Minggu, 16 September 2012

Saksi bisu dalam perjalanan Sejarah Kota Purwakarta


Kota Purwakarta berawal dari kota tradisional dengan kedudukan sebagai ibukota Kabupaten Karawang. Kedudukan dan nama kota itu diresmikan tanggal 20 Juli 1831. Dalam perjalanan sejarahnya Purwakarta berangsur-angsur ber-kembang menjadi kota modern. Sampai saat ini kota Purwakarta telah berusia 174 tahun (1831 – 2005).
Dalam usianya yang sangat tua itu, kota Purwakarta masih memiliki “saksi bisu” yang menyertai perjalanan panjang sejarah kota sampai sekarang. “Saksi bisu” dimaksud khususnya adalah Pendopo, Bumi Ageung, Situ Buleud, Masjid Agung, Gedung Keresidenan, Gedung Kembar, dan Stasion Kereta Api. Bangunan-bangunan dan tempat itu, kecuali Bumi Ageung, merupakan sarana dan fasilitas kota yang menujukkan eksistensi dan perkembangan kota Purwakarta. Pendopo, Bumi Ageung, Situ Buleud, dan Masjid Agung, merupakan “tonggak” sejarah kota Purwakarta, karena dibangun bersamaan dengan berdirinya kota itu, dan keberadaannya masih dapat disaksikan sampai sekarang. Tiga sarana yang disebut terakhir (dibangun pada paruh kedua abad ke-19 dan awal abag ke-20) merupakan “saksi bisu” perkembangan kota Purwakarta menuju kota modern. Sarana dan fasilitas tersebut memiliki fungsi dan makna penting, baik bagi kegiatan pemerintahan maupun bagi kehidupan sosial budaya.

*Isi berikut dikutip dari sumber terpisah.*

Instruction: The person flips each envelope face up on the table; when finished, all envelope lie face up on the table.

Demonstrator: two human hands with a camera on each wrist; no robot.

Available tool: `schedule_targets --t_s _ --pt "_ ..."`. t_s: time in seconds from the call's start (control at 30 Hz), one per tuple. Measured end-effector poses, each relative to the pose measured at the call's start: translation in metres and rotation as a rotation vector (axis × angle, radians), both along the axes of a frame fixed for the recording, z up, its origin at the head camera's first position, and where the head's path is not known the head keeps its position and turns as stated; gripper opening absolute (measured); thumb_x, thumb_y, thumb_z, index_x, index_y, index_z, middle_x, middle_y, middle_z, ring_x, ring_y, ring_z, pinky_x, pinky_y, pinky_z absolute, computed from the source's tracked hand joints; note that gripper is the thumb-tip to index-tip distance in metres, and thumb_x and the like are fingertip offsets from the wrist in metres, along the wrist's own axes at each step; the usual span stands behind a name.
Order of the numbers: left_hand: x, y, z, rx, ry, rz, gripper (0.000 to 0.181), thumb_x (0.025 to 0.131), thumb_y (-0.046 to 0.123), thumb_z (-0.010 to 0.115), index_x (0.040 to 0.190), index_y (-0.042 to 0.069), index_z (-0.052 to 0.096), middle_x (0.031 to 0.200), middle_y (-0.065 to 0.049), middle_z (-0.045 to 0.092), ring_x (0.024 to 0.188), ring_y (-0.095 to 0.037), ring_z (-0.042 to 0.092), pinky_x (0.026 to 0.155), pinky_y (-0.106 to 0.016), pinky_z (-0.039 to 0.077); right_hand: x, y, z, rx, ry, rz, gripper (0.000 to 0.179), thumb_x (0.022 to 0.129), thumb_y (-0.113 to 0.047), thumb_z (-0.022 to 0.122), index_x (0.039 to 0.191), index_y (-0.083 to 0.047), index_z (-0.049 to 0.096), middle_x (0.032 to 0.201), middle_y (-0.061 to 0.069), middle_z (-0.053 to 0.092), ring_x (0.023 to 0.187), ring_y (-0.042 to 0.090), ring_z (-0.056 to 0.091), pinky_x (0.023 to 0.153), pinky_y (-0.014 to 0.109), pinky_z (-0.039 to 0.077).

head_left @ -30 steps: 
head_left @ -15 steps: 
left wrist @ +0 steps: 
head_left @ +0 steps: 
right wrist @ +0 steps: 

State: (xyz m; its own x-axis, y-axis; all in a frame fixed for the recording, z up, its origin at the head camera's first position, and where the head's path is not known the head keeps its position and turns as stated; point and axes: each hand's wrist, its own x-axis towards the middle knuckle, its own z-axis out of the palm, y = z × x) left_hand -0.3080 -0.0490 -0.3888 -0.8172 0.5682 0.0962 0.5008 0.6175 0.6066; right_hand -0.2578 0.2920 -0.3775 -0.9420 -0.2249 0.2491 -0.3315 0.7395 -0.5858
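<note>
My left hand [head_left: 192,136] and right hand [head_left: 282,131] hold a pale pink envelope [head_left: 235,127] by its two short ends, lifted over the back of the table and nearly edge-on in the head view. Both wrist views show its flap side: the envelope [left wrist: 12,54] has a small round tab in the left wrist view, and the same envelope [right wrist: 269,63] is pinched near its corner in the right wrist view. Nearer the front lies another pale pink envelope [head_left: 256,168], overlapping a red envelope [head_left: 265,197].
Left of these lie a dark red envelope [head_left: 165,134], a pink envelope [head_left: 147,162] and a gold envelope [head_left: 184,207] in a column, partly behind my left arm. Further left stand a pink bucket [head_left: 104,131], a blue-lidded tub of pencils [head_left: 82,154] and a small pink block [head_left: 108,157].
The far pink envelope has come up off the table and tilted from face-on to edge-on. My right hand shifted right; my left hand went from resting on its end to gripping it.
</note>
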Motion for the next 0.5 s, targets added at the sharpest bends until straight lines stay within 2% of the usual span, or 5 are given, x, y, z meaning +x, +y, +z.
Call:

            Berdasarkan usia dan fungsinya, sarana dan fasilitas tersebut adalah bangunan tua dan tempat (benda) budaya. Pada bagian akhir pemerintahan Hindia Belanda, bangunan-bangunan kuno dan benda budaya mendapat perhatian besar dari pemerintah kolonial. Hal itu dibuktikan dengan pembuatan sekaligus pemberlakuan Monumenten Ordonantie Nomor 19 Tahun 1931 (kemudian diubah menjadi Monumenten Ordonantie Nomor 21 Tahun 1934), yaitu undang-undang perlindungan bangunan-bangunan tua dan benda budaya lainnya. Undang-undang tersebut diwarisi oleh Pemerintah Republik Indonesia, kemudian direvisi menjadi Undang-Undang Republik Indonesia Nomor 5 Tahun 1992 tentang Benda Cagar Budaya (BCB).
            Sangat disayangkan, sekarang kesadaran pemerintah dan masyarakat umumnya untuk merealisasikan undang-undang tersebut, masih rendah. Undang-undang itu belum diimplementasikan sebagaimana mestinya. Hal itu dibuktikan oleh kurangnya perhatian terhadap bangunan-bangunan tua yang tidak difungsikan sebagai kantor instansi pemerintah. Boleh jadi hal itu disebabkan oleh kurangnya kesadaran sejarah pada bangsa kita.
            Bila dipahami secara seksama, sesungguhnya bangunan tua dan tempat bersejarah, selain merupakan Benda Cagar Budaya, juga merupakan objek wisata. Oleh karena itu, sangatlah tepat apabila bangunan-bangunan tua dan tempat bersejarah di kota Purwakarta, dipelihara dan dilestarikan sesuai dengan ketentuan Undang-Undang Nomor 5 Tahun 1992, tanpa dipermasalahkan, siapa/pihak mana yang berjasa mendirikannya. Walaupun sebagian besar bangunan itu didirikan oleh pihak kolonial, sekarang sudah menjadi milik kita bangsa Indonesia. Perlu dipahami, bahwa kumpulan bangunan tua dalam suatu lingkungan binaan, pada hakekatnya merupakan keindahan suatu kota.